[Task objective]:
Scan the entries and copy each line where the word "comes" is present.

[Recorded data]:
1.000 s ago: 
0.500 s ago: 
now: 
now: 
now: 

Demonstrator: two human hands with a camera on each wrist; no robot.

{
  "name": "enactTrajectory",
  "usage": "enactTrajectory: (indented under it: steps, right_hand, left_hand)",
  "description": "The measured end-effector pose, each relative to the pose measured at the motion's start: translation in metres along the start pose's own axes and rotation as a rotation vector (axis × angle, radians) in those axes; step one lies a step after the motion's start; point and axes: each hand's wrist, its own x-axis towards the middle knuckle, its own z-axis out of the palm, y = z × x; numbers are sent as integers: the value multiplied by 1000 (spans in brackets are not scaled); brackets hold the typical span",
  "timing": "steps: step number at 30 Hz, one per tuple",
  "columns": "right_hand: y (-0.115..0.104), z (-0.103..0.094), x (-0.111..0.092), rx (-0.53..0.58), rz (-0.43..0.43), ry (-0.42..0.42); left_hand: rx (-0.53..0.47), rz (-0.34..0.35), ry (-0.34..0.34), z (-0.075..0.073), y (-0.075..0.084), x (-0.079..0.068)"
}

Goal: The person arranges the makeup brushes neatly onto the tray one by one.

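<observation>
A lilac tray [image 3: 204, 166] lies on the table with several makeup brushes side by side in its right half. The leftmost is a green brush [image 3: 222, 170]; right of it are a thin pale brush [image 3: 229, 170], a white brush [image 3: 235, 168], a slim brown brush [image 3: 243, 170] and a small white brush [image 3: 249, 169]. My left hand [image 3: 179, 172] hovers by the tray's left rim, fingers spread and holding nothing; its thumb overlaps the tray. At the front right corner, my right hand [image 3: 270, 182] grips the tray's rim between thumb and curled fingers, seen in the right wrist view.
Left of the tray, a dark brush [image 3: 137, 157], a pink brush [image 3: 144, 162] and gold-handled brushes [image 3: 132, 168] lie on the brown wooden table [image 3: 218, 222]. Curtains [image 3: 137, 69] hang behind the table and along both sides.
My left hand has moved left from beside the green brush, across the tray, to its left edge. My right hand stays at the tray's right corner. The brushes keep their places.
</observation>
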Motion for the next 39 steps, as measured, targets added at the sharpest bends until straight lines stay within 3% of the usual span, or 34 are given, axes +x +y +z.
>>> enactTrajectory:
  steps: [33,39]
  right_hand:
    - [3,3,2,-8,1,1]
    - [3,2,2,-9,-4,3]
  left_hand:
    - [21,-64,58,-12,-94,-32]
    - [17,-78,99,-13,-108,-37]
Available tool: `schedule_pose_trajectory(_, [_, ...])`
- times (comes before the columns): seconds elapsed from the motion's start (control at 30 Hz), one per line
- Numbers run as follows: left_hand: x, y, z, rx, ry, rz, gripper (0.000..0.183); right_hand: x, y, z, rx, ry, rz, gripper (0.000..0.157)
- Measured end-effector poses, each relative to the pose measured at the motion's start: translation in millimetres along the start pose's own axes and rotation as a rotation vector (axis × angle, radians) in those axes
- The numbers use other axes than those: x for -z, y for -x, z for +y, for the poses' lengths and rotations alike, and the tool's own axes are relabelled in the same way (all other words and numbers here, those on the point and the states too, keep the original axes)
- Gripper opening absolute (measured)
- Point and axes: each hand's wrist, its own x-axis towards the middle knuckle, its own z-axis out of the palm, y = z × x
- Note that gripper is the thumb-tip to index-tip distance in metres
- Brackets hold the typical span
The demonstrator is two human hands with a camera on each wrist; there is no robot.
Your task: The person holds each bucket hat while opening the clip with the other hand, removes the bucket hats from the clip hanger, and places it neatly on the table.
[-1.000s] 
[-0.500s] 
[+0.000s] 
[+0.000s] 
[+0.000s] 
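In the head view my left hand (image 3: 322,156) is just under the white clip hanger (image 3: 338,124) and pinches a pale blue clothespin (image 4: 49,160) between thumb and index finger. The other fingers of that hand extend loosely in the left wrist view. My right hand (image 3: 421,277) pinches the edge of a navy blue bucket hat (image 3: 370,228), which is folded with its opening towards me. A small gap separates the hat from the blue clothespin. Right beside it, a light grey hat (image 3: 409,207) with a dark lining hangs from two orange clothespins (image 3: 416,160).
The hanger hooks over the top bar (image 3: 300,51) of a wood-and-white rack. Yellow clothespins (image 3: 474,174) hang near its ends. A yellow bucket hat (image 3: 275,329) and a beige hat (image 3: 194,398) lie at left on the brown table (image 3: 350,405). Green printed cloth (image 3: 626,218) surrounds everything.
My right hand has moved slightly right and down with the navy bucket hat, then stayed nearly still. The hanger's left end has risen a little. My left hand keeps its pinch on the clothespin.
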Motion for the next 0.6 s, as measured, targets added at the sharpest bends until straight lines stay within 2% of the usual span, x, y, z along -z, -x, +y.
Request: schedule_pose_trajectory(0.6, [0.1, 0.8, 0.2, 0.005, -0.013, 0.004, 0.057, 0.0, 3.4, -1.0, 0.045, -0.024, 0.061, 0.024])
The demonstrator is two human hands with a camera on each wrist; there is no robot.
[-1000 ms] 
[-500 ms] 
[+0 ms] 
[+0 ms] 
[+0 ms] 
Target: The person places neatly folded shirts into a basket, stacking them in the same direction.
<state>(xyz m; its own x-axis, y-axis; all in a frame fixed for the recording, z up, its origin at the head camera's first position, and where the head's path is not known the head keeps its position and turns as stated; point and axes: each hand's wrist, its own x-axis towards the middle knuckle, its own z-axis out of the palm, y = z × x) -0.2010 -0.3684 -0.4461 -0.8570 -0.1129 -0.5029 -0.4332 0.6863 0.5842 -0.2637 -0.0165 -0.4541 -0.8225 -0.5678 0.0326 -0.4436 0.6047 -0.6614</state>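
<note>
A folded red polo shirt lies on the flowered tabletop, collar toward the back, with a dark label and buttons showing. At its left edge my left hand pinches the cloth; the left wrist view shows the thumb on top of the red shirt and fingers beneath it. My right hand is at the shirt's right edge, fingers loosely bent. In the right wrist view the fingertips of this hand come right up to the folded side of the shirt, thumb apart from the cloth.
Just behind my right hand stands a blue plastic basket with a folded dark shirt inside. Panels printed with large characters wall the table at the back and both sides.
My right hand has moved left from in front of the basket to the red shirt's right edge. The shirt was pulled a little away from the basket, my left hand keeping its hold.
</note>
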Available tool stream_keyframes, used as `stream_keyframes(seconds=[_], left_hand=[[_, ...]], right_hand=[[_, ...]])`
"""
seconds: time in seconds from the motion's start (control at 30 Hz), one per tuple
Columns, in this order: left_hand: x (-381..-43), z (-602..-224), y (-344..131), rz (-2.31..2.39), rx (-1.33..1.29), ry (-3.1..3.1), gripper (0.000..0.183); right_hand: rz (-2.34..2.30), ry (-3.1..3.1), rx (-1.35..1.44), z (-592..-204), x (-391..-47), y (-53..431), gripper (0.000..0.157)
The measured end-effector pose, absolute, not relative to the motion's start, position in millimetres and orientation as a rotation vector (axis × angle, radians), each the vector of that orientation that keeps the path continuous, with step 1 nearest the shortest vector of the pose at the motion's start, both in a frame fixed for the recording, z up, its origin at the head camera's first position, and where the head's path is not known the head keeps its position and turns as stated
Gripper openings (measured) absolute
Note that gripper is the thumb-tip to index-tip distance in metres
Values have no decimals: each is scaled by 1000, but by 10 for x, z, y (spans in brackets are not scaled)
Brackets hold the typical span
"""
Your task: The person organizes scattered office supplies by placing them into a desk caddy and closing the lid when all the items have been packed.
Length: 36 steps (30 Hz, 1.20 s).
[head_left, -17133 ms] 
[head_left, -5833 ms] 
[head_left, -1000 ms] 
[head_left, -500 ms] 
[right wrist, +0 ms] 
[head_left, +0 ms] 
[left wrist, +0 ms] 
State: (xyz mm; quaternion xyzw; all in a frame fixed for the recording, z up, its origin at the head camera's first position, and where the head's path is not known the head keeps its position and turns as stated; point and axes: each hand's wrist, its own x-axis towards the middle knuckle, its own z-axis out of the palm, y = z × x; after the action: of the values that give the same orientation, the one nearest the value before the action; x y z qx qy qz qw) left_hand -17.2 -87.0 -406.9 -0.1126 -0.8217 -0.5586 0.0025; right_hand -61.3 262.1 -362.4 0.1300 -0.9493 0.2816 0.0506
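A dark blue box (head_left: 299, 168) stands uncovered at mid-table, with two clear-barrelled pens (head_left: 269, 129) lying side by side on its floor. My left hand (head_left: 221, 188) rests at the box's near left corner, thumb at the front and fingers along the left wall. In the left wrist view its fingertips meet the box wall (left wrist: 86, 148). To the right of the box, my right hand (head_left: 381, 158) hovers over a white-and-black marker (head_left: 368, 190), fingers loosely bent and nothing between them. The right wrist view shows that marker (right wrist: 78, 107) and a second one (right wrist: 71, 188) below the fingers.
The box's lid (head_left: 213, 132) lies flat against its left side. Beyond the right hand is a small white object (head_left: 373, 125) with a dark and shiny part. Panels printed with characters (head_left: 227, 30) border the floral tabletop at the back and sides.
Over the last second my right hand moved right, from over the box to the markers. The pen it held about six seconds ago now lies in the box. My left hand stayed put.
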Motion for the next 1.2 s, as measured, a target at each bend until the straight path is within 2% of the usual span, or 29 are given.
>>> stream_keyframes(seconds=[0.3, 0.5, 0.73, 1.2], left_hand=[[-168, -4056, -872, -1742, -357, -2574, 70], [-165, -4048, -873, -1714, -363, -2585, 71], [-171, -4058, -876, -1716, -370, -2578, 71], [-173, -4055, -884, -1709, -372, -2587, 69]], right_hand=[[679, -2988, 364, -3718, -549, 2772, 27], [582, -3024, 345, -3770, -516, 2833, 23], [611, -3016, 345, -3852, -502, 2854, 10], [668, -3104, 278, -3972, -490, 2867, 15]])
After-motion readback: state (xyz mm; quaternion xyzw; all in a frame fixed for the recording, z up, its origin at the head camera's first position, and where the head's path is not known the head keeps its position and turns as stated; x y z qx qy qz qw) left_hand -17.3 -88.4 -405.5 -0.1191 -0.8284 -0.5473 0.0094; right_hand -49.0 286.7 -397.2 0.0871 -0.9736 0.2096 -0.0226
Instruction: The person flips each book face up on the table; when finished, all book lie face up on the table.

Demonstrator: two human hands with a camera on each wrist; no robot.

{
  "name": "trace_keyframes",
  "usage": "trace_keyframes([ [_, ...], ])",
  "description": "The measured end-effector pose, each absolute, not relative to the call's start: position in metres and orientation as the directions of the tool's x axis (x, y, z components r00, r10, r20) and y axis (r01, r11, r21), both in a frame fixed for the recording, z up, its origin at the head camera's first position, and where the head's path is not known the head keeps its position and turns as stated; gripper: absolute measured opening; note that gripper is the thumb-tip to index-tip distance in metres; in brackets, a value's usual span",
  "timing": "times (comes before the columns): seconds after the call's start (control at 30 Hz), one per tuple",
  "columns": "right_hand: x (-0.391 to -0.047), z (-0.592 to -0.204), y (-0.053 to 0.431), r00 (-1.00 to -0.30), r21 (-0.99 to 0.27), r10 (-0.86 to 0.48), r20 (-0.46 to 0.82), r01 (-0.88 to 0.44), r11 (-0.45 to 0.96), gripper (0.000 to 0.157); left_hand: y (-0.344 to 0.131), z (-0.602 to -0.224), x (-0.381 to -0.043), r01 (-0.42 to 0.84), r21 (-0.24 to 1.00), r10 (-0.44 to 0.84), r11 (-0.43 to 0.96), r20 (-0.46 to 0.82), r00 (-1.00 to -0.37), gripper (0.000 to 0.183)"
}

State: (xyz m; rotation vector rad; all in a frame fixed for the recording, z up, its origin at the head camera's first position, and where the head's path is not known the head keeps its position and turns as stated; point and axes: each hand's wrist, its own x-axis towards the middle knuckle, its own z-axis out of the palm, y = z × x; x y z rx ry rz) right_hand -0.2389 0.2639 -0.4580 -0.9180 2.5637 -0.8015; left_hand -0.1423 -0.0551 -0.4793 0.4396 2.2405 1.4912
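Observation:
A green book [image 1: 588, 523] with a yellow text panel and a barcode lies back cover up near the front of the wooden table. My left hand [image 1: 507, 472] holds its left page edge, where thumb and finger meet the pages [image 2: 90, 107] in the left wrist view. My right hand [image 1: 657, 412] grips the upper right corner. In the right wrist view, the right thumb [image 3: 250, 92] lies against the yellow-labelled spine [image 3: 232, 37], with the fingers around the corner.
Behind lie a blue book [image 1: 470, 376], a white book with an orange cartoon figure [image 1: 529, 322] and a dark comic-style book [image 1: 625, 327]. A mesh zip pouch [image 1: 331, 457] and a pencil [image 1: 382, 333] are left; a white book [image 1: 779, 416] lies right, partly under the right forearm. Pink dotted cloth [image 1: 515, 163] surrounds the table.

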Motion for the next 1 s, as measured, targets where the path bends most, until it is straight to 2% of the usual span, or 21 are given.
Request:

[Solution]:
- times (comes before the columns): seconds elapsed from the motion's start (control at 30 Hz), one per line
  "timing": "times (comes before the columns): seconds after the call's start (control at 30 Hz), one per tuple",

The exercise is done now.